The outside world knows how to make friends and build a support network for their survival, but the faithful are not so wise. They know what should be done to receive the eternal hospitality of God, yet they continue to focus on the wrong things. Human wealth is actually on loan from God, and the way we manage what has been entrusted to us reflects whether God should trust us with greater blessings or not. If we are dishonest with all that we have received from God, then we will also squander the truly important gifts of God (Lisa W. Davidson).

So, I think this is a text about justice. In English, the word justice conjures up images of the courtroom (bewigged English judges in full regalia, dispensing punishment). In Hebrew the word most frequently translated as justice is mishpat. Here too, its origins are legal, but that is only its root meaning. In Deuteronomy 18, the priests in the tabernacle are to be paid their mishpat, their due – that which is their right. And, a quick glance through the Old Testament reveals that justice is a verb – one is to do justice. Startlingly, within the biblical context those on the receiving end of justice are not the criminals, but rather what some scholars refer to as “the quartet of the vulnerable” – widows, orphans, the immigrant, and the poor. This quartet contains those who in Hebrew society had the least power, lived the most fragile of lives, and had no one of blood to defend or support them. Thus, neglect of the neighbor (especially the quartet) is not merely an absence of mercy or love/charity, but an injustice. As a result, even the festival worship commanded by God in Exodus and Deuteronomy (the feasts of Unleavened Bread, Weeks, and Harvest) are rejected by that very same God. “I hate and despise your festivals, and I take no delight in your solemn assemblies” Amos 5:21.

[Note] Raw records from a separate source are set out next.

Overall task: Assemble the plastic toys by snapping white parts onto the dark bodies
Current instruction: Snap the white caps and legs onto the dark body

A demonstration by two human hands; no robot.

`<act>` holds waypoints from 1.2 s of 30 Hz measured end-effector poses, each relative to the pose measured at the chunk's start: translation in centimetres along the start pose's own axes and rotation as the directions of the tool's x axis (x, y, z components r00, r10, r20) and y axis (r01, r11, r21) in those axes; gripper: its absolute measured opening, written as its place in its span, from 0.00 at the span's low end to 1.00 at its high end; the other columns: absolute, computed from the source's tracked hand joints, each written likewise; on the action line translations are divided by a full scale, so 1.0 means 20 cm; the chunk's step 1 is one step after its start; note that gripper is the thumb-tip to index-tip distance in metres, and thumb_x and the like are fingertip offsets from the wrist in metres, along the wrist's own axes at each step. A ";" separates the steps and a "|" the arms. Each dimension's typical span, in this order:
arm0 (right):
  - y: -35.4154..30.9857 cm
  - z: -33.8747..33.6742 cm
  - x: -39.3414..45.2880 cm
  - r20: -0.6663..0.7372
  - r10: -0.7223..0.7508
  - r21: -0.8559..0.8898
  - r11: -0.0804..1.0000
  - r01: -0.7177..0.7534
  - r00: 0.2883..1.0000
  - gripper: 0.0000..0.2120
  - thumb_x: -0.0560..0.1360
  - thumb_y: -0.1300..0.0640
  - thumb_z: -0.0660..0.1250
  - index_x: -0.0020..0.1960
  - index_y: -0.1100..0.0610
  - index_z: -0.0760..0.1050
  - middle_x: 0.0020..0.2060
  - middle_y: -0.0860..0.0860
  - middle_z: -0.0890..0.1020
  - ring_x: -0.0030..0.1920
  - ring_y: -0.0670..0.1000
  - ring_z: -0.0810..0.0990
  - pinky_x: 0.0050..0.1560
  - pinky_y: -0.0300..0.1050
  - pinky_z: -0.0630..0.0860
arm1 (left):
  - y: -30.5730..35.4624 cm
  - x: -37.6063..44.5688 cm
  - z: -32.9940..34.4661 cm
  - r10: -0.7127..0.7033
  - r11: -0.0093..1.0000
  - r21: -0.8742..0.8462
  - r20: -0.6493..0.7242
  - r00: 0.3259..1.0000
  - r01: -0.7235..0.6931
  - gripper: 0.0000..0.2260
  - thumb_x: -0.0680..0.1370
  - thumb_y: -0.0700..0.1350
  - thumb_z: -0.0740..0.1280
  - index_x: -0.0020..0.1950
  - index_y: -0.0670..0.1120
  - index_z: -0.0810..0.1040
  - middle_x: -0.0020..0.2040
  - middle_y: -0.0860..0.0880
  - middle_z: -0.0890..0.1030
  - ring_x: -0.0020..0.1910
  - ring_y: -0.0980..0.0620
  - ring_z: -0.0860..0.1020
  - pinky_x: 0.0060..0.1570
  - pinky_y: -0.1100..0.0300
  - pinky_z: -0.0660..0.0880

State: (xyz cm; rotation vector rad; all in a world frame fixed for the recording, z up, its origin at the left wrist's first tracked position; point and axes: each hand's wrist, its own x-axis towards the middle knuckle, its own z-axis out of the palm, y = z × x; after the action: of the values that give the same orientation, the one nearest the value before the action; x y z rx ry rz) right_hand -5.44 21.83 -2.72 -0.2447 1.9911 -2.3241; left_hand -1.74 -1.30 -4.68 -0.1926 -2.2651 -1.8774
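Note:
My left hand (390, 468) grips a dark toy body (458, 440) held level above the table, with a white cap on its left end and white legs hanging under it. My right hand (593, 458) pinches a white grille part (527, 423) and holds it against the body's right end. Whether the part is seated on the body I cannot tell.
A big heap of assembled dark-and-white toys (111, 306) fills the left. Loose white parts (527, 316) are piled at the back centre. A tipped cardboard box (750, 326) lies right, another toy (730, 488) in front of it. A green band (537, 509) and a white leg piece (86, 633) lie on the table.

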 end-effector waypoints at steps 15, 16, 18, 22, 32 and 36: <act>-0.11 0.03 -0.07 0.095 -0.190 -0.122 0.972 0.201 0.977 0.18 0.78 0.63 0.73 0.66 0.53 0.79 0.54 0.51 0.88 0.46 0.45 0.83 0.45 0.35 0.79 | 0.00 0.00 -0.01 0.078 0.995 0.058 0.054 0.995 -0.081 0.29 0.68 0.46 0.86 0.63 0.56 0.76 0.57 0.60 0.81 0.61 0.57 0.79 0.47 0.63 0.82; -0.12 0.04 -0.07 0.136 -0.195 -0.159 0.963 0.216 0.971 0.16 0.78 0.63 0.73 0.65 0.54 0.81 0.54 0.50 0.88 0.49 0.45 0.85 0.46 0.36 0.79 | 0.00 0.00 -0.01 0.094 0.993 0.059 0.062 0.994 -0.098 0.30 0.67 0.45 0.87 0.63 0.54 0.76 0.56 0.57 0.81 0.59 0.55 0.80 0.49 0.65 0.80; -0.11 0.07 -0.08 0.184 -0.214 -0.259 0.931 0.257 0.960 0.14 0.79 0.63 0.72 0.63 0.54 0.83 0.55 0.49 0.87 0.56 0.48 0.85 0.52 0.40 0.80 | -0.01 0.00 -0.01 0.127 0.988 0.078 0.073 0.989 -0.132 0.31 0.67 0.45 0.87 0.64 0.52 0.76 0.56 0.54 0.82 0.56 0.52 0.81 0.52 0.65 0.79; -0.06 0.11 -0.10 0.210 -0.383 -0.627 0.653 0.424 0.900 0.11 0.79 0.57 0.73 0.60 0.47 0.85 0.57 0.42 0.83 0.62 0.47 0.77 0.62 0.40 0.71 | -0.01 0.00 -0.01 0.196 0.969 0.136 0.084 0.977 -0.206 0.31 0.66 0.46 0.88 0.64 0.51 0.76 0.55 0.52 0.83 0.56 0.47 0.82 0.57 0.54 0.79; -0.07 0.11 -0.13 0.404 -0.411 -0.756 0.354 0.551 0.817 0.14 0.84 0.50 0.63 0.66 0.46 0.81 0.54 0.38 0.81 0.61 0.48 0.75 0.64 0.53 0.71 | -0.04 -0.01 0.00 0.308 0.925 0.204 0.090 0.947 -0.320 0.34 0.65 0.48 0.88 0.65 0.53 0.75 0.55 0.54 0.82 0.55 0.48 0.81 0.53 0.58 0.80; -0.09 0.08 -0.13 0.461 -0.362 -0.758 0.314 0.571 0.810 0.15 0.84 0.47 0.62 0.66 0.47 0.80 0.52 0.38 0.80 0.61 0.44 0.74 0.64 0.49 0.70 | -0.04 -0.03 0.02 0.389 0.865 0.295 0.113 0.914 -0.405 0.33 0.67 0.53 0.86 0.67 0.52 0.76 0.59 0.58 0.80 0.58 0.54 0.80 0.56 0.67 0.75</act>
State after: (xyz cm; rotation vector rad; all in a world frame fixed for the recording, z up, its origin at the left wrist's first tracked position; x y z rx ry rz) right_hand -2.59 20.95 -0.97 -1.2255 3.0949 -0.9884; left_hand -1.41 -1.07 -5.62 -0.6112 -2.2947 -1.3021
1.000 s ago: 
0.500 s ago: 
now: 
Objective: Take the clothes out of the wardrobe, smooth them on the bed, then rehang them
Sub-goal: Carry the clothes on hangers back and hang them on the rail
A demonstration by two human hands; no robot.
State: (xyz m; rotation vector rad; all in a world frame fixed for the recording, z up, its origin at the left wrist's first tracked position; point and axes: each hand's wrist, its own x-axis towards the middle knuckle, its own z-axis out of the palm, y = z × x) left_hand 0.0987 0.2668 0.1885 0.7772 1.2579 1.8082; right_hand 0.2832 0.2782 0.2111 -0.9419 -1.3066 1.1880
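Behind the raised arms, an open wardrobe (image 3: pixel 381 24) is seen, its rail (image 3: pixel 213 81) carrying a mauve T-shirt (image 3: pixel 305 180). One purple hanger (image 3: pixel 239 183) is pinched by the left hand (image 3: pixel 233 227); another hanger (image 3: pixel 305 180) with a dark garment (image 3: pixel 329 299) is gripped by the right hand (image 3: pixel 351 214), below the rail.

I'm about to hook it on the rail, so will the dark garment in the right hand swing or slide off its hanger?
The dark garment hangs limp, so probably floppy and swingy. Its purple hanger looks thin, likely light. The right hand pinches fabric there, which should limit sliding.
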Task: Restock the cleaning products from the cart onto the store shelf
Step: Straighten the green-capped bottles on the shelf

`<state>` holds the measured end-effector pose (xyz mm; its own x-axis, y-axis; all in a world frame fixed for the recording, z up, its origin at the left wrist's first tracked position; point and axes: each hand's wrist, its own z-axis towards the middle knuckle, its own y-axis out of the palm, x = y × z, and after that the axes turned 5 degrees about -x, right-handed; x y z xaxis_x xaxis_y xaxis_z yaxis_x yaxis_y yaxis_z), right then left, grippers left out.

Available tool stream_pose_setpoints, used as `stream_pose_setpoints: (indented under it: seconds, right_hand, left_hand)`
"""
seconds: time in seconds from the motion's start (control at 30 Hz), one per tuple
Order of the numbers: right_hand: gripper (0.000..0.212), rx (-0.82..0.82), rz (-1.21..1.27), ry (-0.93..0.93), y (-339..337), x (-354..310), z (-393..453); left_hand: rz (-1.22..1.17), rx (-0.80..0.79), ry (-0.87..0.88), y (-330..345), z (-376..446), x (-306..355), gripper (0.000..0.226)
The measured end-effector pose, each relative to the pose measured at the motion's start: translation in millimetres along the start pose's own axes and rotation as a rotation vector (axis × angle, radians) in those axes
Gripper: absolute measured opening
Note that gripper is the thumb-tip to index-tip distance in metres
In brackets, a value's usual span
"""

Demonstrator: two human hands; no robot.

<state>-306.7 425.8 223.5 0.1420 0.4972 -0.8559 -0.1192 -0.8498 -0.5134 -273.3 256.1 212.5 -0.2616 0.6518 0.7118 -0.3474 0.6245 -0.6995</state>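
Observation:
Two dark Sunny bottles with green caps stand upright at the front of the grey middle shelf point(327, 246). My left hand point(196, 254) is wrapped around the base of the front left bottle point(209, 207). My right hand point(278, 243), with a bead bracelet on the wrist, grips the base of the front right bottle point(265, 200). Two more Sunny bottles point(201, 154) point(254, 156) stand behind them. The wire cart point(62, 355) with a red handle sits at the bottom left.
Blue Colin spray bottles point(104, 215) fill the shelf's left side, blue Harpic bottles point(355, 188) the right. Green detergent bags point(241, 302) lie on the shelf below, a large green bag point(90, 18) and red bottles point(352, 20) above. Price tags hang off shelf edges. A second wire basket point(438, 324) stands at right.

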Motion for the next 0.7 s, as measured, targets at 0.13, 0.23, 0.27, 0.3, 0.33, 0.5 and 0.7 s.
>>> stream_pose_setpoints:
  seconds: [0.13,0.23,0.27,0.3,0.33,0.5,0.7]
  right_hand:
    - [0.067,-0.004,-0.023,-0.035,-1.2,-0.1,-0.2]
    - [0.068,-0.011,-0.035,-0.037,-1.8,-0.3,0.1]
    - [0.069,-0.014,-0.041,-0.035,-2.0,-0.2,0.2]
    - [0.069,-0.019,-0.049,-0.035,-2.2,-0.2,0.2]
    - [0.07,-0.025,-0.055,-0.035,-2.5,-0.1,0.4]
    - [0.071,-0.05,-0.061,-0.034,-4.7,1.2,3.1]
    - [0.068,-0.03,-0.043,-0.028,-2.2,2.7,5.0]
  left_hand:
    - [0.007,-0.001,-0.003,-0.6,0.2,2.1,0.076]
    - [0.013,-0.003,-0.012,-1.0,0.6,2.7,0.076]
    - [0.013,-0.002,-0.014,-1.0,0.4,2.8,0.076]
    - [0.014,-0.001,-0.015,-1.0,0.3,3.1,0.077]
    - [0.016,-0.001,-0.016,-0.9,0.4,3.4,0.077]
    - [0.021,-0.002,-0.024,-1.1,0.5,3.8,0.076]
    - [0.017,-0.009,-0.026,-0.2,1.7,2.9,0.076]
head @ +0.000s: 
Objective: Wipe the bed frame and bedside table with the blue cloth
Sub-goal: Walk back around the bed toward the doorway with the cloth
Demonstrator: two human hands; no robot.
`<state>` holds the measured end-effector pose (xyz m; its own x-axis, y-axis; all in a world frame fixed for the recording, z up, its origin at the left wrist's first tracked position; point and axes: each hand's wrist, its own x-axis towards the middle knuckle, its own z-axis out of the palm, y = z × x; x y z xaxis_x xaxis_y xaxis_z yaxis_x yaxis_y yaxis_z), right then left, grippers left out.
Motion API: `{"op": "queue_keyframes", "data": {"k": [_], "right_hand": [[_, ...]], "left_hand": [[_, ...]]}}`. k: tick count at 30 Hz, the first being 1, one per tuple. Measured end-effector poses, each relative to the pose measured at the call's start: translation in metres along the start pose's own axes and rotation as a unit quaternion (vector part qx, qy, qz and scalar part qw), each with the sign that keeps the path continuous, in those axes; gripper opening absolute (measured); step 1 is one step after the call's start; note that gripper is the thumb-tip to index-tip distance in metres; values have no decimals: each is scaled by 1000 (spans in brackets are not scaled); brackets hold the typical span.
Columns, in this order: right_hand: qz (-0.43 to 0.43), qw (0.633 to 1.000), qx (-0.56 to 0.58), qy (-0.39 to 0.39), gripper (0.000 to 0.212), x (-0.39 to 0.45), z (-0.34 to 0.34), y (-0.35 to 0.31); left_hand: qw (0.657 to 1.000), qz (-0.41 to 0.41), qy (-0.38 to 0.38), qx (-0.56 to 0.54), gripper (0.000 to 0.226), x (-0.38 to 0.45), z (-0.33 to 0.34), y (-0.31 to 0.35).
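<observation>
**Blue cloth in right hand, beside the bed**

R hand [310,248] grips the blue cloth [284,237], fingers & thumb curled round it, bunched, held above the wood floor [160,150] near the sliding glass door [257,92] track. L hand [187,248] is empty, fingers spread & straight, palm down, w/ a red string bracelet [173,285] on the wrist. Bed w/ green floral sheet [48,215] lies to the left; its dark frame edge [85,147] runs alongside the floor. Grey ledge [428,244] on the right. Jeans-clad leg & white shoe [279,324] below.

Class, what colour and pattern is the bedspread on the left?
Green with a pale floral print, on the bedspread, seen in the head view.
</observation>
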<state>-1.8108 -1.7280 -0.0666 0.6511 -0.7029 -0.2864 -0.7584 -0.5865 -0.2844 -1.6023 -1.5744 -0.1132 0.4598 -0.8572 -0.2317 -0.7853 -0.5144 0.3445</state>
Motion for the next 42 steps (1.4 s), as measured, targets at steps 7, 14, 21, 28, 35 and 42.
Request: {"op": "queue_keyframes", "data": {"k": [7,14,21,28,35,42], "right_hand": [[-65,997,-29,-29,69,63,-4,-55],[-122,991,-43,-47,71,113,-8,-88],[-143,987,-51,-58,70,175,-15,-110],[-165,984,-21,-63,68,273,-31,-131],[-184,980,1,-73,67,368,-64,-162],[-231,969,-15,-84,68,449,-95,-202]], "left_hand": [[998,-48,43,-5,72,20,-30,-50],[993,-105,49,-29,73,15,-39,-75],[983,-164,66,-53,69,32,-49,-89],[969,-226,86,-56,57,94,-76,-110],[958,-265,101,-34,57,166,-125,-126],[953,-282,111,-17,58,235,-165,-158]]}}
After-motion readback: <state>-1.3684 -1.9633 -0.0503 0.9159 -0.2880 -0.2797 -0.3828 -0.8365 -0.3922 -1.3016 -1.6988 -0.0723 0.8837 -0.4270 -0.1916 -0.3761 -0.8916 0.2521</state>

What then of righteousness, which Amos often places hand-in-hand with justice? It should now come as no surprise that the Hebrew word for righteousness (tzadeqah) has less to do with personal morality (as we preconceive it) but instead describes a life lived in a web of relationships (tribe, family, society, synagogue, world) typified by fairness, equity, and love; in which one “does” justice. Absent justice and righteousness, the one who looks forward to the Day of the Lord (their supposed day of victory), is in for a nasty shock.